CORRECTION: This appears to be Batavia, Illinois, not the Batavia in New York.
Susan Sarkauskas reports on a case in Batavia, New York that raises some important questions:
A Batavia High School teacher’s fans are rallying to support him as he faces possible discipline for advising students of their Constitutional rights before taking a school survey on their behavior.
They’ve been collecting signatures on an online petition, passing the word on Facebook, sending letters to the school board, and planning to speak at Tuesday’s school board meeting.
Students and parents have praised his ability to interest reluctant students in history and current affairs.
But John Dryden said he’s not the point. He wants people to focus on the issue he raised: Whether school officials considered that students could incriminate themselves with their answers to the survey that included questions about drug and alcohol use.
Read more on Daily Herald.
We need more details on what, exactly, the parents were told about the contents of the survey – including whether they were told that their children’s responses would be stored for future use and comparison. And in those states who might be sharing data with entities designated as “school officials,” were parents told specifically who would have access to their children’s sensitive information? Were they told if data would be stored only locally or in the cloud?
Although the teacher used it as a moment to teach the 5th Amendment right against self-incrimination, what privacy rights do students have if their parents have not opted them out of a district or school survey? Does a student have the right to say, “This is too personal. I decline to answer?”
And if you don’t know whether your children have the right to (safely) refuse, whom will you ask?

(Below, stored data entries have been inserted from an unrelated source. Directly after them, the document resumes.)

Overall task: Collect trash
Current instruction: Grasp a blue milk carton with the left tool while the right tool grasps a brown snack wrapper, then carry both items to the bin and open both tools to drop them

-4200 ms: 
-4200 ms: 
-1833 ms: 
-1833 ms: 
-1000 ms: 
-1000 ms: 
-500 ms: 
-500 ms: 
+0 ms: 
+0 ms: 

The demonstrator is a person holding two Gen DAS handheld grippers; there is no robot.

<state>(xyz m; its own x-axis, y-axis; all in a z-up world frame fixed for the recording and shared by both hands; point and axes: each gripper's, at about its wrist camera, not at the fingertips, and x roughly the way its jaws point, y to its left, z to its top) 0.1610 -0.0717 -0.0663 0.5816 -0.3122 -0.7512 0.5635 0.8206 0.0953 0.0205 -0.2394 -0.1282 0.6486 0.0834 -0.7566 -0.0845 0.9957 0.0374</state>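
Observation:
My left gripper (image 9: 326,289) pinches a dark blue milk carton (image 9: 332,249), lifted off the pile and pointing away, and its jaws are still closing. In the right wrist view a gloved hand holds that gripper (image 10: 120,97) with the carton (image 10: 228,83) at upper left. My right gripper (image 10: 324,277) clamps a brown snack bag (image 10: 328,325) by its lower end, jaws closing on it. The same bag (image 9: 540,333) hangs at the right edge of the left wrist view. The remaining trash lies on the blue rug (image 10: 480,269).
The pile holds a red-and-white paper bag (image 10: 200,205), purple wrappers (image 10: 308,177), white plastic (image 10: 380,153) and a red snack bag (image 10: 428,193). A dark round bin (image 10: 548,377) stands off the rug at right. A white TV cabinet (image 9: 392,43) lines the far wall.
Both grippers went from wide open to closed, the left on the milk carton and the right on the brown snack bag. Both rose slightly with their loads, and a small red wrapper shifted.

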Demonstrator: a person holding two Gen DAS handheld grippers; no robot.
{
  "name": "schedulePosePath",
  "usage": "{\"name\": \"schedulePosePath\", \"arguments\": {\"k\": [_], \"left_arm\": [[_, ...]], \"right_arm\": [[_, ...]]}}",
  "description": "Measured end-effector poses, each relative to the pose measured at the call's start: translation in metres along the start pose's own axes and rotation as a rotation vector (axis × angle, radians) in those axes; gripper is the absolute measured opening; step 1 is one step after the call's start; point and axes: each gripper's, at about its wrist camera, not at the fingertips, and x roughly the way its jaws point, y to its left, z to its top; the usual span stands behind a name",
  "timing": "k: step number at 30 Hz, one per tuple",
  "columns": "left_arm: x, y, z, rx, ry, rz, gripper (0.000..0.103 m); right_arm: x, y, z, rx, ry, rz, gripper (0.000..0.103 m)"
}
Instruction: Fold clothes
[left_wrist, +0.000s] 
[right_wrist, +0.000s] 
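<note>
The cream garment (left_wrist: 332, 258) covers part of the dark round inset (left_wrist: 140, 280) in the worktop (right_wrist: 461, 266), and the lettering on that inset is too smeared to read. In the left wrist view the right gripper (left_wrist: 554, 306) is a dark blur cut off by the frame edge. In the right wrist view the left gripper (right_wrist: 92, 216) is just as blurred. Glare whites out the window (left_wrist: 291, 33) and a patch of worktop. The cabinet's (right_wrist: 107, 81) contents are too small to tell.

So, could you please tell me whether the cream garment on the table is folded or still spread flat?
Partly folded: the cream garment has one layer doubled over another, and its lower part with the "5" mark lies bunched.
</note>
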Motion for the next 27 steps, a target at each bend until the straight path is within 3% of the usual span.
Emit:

The school district I work in does a similar survey each year at the junior high. No one is required to fill them out and the students are told specifically to not put their names on it. I’m sure if you really wanted to, you could sort through it all and match penmanship, but everyone in our district is far too lazy to do that. Our school also doesn’t keep the papers after the data has been collated. They are shredded and the paper is recycled. While the final graphs and totals are compared year to year, there isn’t a way to identify students from the survey.
I know that one of the things they do with the results is to gauge what types of speakers the school will concentrate on bringing in (don’t do drugs, safe sex, bullying, etc) and how to better combat whatever is the biggest concern amongst the students.
Sounds like your district does a decent job of this. But we need more info about this district/school. Did the instructions tell the students they didn’t have to complete it? And if they’re keeping identified responses over the years to track/compare, that’s risky.